> [Your assignment] Please give back, word for word, each line from the start of the entries through the one in which "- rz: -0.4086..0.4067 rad" is found.

(Saved data entries)
⁂
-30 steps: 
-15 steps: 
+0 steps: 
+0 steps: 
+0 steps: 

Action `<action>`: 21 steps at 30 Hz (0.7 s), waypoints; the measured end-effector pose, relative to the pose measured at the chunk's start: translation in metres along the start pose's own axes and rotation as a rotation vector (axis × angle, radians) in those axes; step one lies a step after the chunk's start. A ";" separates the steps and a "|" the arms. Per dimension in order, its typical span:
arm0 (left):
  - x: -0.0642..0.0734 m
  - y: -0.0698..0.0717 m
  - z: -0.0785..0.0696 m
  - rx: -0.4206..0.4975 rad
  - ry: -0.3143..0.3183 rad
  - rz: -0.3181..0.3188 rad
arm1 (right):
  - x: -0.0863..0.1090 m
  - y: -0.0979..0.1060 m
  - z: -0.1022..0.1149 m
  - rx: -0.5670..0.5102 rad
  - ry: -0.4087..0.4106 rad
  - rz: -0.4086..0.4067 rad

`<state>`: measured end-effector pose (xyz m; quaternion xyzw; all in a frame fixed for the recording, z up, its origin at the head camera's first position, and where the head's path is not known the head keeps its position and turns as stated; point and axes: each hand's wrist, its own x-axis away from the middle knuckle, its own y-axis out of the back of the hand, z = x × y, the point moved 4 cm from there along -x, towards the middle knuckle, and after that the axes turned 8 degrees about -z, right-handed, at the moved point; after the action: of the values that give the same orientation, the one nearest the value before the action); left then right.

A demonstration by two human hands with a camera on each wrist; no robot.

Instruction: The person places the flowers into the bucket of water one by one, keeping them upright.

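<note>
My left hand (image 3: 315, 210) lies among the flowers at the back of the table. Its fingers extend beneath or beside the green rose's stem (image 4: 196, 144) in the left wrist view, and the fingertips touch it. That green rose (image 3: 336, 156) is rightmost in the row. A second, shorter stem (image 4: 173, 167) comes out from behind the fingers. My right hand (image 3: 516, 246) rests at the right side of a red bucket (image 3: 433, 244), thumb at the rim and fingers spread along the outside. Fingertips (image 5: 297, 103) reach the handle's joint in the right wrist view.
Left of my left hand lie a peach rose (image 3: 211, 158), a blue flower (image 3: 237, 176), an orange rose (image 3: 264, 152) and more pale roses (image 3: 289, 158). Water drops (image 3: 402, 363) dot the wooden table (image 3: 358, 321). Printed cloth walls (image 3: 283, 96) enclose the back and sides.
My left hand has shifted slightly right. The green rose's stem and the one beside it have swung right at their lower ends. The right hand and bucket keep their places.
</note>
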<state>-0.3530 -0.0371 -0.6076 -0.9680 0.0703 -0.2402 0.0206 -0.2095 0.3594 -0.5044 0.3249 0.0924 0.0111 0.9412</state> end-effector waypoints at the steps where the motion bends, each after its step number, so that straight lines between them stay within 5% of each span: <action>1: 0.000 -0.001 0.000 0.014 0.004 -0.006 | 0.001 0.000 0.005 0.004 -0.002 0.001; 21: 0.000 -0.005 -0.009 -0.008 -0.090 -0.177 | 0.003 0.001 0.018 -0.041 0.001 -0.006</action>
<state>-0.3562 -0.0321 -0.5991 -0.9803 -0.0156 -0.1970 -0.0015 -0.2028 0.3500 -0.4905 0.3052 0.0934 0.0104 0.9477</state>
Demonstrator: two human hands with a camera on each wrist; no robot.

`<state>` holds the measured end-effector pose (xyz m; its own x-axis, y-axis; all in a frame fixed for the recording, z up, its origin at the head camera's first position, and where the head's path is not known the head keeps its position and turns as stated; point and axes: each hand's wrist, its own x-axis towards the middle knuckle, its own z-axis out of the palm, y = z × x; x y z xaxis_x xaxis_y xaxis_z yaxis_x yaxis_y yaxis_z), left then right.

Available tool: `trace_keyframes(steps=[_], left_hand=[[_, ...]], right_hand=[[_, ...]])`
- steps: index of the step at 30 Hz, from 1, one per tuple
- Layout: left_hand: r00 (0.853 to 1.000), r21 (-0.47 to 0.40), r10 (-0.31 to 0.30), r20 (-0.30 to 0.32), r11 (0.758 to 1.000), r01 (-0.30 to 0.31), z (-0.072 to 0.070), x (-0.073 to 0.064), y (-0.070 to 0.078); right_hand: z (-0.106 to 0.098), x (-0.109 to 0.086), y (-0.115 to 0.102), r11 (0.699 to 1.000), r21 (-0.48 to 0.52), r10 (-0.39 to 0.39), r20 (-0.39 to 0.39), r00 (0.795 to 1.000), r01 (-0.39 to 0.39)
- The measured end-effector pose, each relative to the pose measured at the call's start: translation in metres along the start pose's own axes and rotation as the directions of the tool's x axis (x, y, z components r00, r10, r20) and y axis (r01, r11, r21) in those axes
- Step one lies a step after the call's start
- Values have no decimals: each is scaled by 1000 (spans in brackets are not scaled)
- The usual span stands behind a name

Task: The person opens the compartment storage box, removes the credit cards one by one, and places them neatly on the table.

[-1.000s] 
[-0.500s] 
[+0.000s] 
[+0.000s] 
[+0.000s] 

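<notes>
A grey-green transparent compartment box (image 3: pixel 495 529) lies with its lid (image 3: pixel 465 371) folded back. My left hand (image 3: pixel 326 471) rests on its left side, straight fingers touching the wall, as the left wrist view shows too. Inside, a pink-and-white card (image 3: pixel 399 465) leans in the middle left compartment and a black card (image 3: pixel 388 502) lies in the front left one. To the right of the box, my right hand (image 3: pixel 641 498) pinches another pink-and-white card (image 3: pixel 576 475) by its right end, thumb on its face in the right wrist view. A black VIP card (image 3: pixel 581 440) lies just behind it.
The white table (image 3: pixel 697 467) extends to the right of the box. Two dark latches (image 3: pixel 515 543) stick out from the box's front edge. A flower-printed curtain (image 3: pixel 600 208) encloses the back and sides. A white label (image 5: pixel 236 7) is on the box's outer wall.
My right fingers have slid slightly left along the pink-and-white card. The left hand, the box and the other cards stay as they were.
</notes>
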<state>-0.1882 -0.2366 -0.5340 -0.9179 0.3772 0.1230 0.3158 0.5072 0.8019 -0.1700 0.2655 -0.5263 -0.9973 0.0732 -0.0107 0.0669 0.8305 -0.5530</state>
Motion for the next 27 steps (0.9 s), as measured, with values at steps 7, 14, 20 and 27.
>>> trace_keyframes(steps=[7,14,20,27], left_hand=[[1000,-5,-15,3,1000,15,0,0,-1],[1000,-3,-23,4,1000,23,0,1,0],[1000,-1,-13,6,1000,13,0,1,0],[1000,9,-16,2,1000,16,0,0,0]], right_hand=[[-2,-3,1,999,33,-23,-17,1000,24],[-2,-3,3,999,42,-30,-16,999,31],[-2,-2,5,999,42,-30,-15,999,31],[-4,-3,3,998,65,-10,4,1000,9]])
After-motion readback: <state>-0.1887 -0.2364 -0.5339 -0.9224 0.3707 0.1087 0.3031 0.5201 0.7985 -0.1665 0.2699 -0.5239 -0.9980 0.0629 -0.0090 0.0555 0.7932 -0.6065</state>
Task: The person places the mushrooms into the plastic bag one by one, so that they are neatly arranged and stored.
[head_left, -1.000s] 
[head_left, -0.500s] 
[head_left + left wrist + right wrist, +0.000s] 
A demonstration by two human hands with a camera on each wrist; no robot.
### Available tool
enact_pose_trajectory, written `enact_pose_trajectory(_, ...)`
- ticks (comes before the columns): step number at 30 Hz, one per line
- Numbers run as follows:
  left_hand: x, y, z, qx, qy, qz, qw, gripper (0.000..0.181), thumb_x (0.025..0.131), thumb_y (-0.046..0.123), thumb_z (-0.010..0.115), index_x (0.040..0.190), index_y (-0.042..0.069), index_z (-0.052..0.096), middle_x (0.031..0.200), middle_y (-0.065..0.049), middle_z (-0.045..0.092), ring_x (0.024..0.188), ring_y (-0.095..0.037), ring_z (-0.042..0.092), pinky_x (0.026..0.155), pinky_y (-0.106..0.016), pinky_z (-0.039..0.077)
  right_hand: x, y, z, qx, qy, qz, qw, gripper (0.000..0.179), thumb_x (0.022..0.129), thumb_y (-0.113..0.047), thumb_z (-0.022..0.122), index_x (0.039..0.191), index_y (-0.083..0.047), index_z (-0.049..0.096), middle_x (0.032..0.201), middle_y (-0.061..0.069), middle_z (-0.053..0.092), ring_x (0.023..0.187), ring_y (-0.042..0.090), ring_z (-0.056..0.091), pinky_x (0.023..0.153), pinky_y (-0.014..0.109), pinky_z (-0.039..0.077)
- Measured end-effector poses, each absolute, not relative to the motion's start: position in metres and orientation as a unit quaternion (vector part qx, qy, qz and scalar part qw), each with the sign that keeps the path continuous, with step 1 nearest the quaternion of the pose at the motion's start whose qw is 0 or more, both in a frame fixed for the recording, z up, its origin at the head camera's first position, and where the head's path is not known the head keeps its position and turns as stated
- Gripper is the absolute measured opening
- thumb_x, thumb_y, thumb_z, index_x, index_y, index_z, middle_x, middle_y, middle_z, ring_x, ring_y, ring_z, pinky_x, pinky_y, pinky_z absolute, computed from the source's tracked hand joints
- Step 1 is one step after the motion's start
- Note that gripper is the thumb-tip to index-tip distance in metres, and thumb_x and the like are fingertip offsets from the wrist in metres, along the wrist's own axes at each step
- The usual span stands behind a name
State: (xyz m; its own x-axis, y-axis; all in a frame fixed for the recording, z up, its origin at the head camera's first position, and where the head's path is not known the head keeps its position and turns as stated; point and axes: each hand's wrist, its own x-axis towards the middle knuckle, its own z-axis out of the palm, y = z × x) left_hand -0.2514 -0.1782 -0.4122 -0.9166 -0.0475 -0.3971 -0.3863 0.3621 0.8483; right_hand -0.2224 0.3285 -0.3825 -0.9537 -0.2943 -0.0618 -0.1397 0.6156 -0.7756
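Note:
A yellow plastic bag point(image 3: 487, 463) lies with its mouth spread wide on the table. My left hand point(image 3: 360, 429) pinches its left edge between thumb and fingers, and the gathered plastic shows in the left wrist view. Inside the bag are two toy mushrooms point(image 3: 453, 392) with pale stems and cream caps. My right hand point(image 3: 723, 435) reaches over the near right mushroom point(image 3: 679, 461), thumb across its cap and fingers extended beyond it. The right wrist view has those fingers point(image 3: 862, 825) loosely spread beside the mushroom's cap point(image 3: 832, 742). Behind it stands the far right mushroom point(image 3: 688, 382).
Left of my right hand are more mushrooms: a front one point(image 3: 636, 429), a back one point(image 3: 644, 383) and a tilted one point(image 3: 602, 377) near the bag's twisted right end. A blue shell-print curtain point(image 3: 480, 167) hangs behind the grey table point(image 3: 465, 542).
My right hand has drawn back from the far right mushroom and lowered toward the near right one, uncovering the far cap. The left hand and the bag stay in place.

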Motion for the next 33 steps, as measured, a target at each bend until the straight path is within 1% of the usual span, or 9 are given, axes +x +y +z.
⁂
> [Exercise solution]
-30 steps: 
-15 steps: 
+0 steps: 
+0 steps: 
+0 steps: 

Action `<action>`: 21 steps at 30 Hz (0.7 s), waypoints; the measured end-effector pose, relative to the pose measured at the chunk's start: translation in metres along the start pose's own axes and rotation as a rotation vector (axis × angle, radians) in those axes; step one lies a step after the chunk's start. A ";" separates the steps and a "|" the arms. Per dimension in order, its typical span:
arm0 (left):
  - x: -0.0642..0.0734 m
  - y: -0.0698..0.0717 m
  - z: -0.0785..0.0696 m
  - rx: -0.4206..0.4975 rad
  - ry: -0.3143..0.3183 rad
  - rz: -0.3181..0.3188 rad
arm1 (right):
  - x: -0.0863..0.1090 m
  - y: -0.0979..0.1060 m
  - z: -0.1022..0.1149 m
  - rx: -0.5670..0.5102 rad
  - ry: -0.4087..0.4106 rad
  - rz: -0.4086..0.4067 rad

No more output is given for this exercise.